WebSockets for real-time communication in Computer Networks - Time & Space Complexity
When using WebSockets for real-time communication, it is important to understand how the time taken to send and receive messages changes as more messages or users are involved.
We want to know how the system handles increasing communication load efficiently.
Analyze the time complexity of this simplified WebSocket server handling messages.
// Pseudocode for WebSocket message broadcast
function onMessageReceived(message) {
for (let client of connectedClients) {
client.send(message);
}
}
This code sends a received message to all connected clients, broadcasting it in real-time.
Look at what repeats when a message arrives.
- Primary operation: Sending the message to each connected client.
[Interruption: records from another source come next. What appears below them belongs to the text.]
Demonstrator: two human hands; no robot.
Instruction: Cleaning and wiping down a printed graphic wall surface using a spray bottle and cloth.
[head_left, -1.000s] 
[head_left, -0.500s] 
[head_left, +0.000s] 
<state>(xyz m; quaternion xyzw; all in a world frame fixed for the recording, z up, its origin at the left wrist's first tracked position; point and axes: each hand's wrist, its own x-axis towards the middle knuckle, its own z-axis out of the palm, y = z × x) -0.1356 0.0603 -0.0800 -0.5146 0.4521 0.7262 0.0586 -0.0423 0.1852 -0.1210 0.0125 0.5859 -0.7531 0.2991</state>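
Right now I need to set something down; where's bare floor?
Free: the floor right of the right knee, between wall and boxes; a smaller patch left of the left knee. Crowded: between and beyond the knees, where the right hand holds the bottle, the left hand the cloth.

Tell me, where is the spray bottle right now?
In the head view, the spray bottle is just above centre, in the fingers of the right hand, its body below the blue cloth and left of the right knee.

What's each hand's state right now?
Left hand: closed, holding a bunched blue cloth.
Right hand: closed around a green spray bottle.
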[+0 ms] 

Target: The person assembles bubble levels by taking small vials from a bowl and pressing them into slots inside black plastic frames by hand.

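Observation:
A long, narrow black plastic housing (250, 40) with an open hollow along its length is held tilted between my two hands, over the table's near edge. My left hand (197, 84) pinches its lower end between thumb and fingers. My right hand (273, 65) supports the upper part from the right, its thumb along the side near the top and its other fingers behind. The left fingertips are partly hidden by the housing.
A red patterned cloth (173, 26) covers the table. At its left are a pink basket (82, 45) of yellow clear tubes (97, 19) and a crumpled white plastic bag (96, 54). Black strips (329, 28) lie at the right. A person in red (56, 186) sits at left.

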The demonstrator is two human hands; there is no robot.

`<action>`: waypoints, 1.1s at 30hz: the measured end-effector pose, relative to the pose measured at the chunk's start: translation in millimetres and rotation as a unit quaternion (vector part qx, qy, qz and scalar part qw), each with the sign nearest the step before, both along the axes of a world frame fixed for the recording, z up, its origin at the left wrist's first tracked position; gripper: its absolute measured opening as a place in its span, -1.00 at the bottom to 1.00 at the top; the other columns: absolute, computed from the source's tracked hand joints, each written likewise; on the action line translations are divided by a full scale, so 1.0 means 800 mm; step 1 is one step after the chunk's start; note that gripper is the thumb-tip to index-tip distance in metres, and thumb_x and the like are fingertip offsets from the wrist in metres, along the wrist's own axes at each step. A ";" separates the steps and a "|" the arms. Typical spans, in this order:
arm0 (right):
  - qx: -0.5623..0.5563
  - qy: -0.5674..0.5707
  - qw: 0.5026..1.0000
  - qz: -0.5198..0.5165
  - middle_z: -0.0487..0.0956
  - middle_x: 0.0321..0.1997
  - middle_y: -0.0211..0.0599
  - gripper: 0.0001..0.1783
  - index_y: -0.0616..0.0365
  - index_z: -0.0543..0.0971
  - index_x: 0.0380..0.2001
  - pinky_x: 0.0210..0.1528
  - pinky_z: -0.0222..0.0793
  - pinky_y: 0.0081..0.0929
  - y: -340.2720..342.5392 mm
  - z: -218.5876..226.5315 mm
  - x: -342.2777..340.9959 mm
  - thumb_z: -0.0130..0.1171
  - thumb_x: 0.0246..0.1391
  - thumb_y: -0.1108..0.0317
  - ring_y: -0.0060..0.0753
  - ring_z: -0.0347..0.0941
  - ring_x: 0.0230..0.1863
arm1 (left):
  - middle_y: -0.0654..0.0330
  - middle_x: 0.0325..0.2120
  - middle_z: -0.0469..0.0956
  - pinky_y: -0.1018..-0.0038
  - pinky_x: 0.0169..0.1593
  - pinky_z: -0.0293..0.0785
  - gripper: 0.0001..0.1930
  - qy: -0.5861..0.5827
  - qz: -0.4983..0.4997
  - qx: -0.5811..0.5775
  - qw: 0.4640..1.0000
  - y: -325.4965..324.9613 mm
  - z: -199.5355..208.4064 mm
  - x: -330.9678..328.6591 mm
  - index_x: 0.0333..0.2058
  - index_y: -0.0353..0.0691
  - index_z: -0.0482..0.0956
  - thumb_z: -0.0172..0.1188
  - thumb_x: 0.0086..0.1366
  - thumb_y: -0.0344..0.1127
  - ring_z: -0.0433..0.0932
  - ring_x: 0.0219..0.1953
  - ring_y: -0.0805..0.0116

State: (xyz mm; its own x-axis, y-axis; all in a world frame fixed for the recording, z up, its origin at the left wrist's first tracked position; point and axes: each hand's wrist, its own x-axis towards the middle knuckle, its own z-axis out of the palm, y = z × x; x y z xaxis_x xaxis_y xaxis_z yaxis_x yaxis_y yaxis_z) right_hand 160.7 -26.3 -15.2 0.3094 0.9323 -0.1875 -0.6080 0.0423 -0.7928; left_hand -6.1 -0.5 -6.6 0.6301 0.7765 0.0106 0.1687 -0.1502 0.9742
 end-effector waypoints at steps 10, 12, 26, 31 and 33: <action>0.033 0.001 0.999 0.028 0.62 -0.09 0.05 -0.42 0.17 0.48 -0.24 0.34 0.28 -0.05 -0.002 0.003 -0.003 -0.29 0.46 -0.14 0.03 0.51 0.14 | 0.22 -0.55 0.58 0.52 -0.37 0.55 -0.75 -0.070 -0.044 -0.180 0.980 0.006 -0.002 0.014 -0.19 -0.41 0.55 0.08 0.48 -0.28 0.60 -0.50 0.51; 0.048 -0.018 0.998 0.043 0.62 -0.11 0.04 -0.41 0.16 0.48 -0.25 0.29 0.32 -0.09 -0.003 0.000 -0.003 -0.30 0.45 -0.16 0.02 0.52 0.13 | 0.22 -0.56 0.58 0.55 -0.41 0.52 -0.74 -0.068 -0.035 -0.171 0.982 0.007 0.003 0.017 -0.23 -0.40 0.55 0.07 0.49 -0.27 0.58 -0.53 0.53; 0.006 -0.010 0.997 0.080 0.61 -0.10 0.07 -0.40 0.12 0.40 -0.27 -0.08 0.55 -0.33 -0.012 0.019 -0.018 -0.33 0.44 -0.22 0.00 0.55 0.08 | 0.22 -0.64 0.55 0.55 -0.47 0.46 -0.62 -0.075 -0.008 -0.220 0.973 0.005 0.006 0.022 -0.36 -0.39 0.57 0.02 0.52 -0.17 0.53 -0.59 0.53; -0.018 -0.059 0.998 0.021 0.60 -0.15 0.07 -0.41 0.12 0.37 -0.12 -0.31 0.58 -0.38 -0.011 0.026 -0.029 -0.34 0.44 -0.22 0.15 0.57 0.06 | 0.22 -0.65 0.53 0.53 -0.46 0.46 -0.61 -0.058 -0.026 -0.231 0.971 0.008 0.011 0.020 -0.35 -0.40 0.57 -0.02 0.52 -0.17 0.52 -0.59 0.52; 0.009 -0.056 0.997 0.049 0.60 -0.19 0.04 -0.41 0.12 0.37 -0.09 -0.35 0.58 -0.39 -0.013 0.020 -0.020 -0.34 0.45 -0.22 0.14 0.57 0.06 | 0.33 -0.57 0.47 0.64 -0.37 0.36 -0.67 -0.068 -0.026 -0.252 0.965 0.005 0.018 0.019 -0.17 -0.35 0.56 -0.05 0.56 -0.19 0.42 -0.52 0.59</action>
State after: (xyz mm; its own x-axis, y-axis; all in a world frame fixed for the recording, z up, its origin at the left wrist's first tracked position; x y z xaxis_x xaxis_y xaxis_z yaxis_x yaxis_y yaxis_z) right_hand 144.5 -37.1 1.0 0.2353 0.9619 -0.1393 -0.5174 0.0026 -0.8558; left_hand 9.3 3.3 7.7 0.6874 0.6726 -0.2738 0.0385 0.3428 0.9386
- How many times: Once for every client connected to the server.
As the number of clients grows, the number of send operations grows too.
| Input Size (n) | Approx. Operations |
|---|---|
| 10 clients | 10 sends |
| 100 clients | 100 sends |
| 1000 clients | 1000 sends |
Pattern observation: The work grows directly with the number of clients; doubling clients doubles the work.
Time Complexity: O(n)
This means the time to broadcast a message grows linearly with the number of connected clients.
[X] Wrong: "Sending a message to all clients takes the same time no matter how many clients there are."
[OK] Correct: Each client needs its own send operation, so more clients mean more work and more time.
Understanding how message broadcasting scales helps you design systems that handle many users smoothly, a key skill in real-time communication roles.
What if the server only sent messages to a fixed number of clients instead of all? How would the time complexity change?